(YOUR GOAL)
The lines from the start of the listing through the line containing "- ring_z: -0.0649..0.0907" should be printed exactly, and no other lines should be printed.

━━━ GIVEN INFORMATION

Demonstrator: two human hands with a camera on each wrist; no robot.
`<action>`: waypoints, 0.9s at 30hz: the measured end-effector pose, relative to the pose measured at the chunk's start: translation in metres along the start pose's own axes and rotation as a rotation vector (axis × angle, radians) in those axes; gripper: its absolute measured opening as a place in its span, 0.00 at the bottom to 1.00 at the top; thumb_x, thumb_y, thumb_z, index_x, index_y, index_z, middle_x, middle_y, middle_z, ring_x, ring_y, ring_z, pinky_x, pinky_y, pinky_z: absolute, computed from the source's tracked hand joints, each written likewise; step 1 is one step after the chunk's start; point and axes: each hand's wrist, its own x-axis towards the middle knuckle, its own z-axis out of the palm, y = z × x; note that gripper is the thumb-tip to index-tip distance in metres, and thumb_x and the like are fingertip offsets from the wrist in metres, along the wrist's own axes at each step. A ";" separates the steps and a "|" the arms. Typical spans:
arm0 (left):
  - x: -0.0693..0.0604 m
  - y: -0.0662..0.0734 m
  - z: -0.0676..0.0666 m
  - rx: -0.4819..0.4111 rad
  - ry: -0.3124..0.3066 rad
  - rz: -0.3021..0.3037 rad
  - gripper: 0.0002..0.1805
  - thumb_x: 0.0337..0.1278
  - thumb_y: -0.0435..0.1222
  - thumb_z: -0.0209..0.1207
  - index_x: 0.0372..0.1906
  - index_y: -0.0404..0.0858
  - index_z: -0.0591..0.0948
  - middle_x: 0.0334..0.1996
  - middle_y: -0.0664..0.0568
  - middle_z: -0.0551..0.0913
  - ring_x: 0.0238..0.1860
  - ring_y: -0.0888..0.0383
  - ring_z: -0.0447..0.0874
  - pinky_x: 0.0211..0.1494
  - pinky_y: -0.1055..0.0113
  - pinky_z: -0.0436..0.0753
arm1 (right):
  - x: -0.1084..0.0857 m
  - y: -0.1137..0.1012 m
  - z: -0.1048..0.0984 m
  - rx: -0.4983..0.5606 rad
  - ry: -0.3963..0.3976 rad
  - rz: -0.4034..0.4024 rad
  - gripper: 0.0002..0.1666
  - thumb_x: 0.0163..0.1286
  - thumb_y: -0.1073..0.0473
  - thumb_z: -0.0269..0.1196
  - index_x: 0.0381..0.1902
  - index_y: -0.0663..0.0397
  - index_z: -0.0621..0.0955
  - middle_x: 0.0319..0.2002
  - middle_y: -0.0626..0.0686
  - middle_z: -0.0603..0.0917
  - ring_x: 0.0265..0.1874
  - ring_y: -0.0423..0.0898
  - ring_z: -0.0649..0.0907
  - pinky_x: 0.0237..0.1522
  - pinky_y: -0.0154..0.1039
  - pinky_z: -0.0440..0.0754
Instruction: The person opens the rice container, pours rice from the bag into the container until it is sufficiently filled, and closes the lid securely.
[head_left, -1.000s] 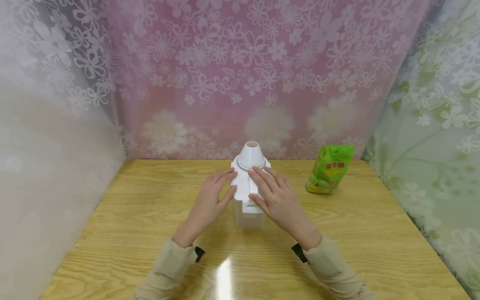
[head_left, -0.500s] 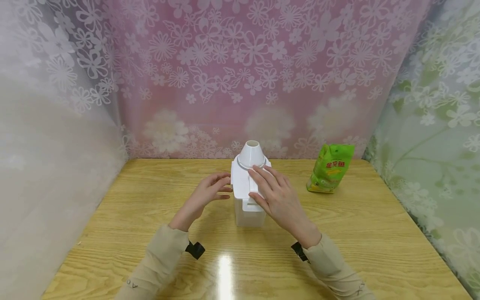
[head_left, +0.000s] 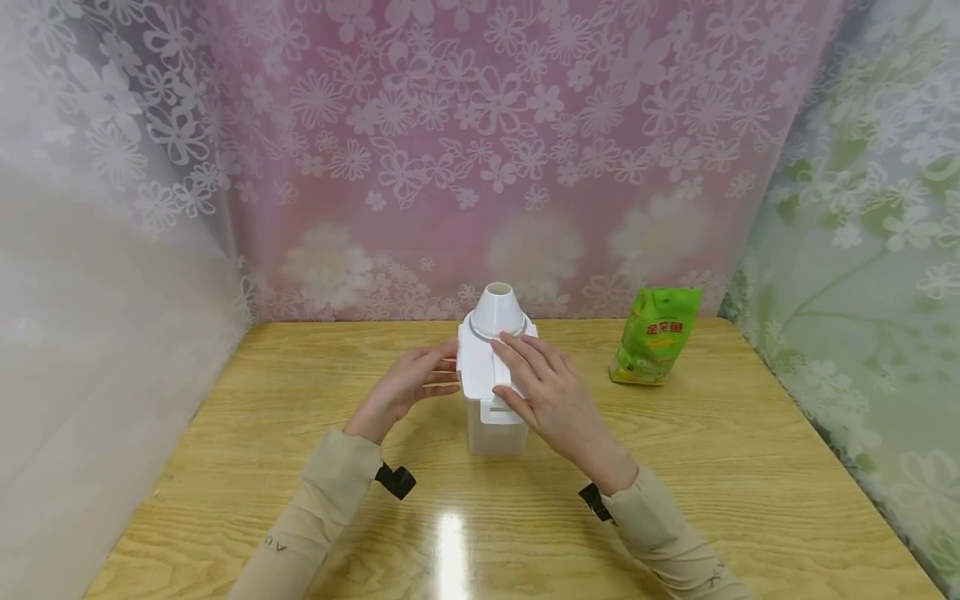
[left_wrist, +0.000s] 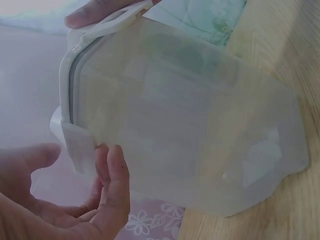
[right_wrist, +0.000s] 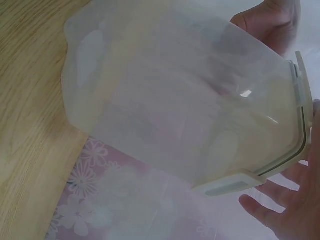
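Observation:
A translucent storage container [head_left: 497, 437] stands upright on the table, with a white lid [head_left: 477, 367] and a white cone-shaped spout cap [head_left: 498, 312]. My left hand [head_left: 408, 382] is at its left side, by a white side clip [left_wrist: 80, 145]. In the left wrist view the fingertips [left_wrist: 117, 156] reach the clip's lower edge, and the thumb stands apart from them. That clip appears angled out from the wall. My right hand [head_left: 551, 396] rests over the lid's right part, fingers spread and partly hiding it. The container's contents cannot be made out.
A green bag [head_left: 656, 337] with red lettering stands on the wooden table [head_left: 315, 358] to the right of the container. Flowered curtains [head_left: 525, 167] close off the back and both sides.
My left hand has come off the top of the lid and dropped to the container's left side, by the clip. The right hand has stayed on the lid.

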 end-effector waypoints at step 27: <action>0.023 -0.012 0.005 -0.194 -0.021 -0.034 0.16 0.68 0.46 0.56 0.35 0.38 0.82 0.25 0.56 0.82 0.27 0.66 0.80 0.38 0.72 0.86 | 0.001 -0.001 0.000 0.042 -0.002 0.014 0.39 0.81 0.34 0.38 0.73 0.54 0.71 0.70 0.57 0.74 0.67 0.57 0.73 0.67 0.55 0.72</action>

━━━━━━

(TASK ANSWER)
Demonstrator: two human hands with a camera on each wrist; no robot.
`<action>`: waypoints, 0.9s at 30hz: the measured end-effector pose, relative to the pose measured at the chunk's start: translation in metres along the start pose's own axes and rotation as a rotation vector (axis × angle, radians) in those axes; gripper: its absolute measured opening as a place in its span, 0.00 at the bottom to 1.00 at the top; thumb_x, thumb_y, thumb_z, index_x, index_y, index_z, middle_x, middle_y, middle_z, ring_x, ring_y, ring_z, pinky_x, pinky_y, pinky_z: absolute, computed from the source's tracked hand joints, each written likewise; step 1 is one step after the chunk's start; point and axes: each hand's wrist, its own x-axis towards the middle knuckle, its own z-axis out of the palm, y = z × x; note that gripper is the thumb-tip to index-tip distance in metres, and thumb_x and the like are fingertip offsets from the wrist in metres, along the wrist's own axes at each step. A ";" separates the steps and a "|" the arms. Typical spans:
arm0 (left):
  - x: -0.0693..0.0604 m
  - y: -0.0662..0.0734 m
  - z: -0.0676..0.0666 m
  - rx: -0.4819..0.4111 rad
  - ry: -0.3124..0.3066 rad
  - rz: -0.3021..0.3037 rad
  - gripper: 0.0002..0.1805
  - thumb_x: 0.0337..0.1278
  - thumb_y: -0.0435..0.1222
  - thumb_z: -0.0209..0.1207
  - index_x: 0.0372..0.1906
  - index_y: -0.0404..0.0858
  - index_z: -0.0591..0.0948
  - middle_x: 0.0334..0.1996
  - middle_y: -0.0664..0.0568
  - middle_z: -0.0551..0.0913
  - ring_x: 0.0238..0.1860
  - ring_y: -0.0888..0.0383
  - ring_z: -0.0447..0.0874
  - pinky_x: 0.0211..0.1494
  - pinky_y: -0.1055..0.0113
  - pinky_z: -0.0436..0.0753
arm1 (right):
  - x: -0.1084..0.0857 m
  - y: -0.1137..0.1012 m
  - z: -0.1048..0.0984 m
  - rx: -0.4983..0.5606 rad
  - ry: -0.3963..0.3976 rad
  - rz: -0.4034..0.4024 rad
  - gripper: 0.0002..0.1666
  - thumb_x: 0.0163..0.1286
  - thumb_y: -0.1073..0.0473
  - thumb_z: -0.0269..0.1196
  - index_x: 0.0381..0.1902
  - index_y: -0.0663..0.0397
  - index_z: -0.0621..0.0955
  - middle_x: 0.0319..0.2002
  - middle_y: -0.0626..0.0686
  - middle_z: -0.0603..0.0917
  - ring_x: 0.0265..0.1874
  - ring_y: -0.0423..0.0898
  - ring_z: -0.0649..0.0907

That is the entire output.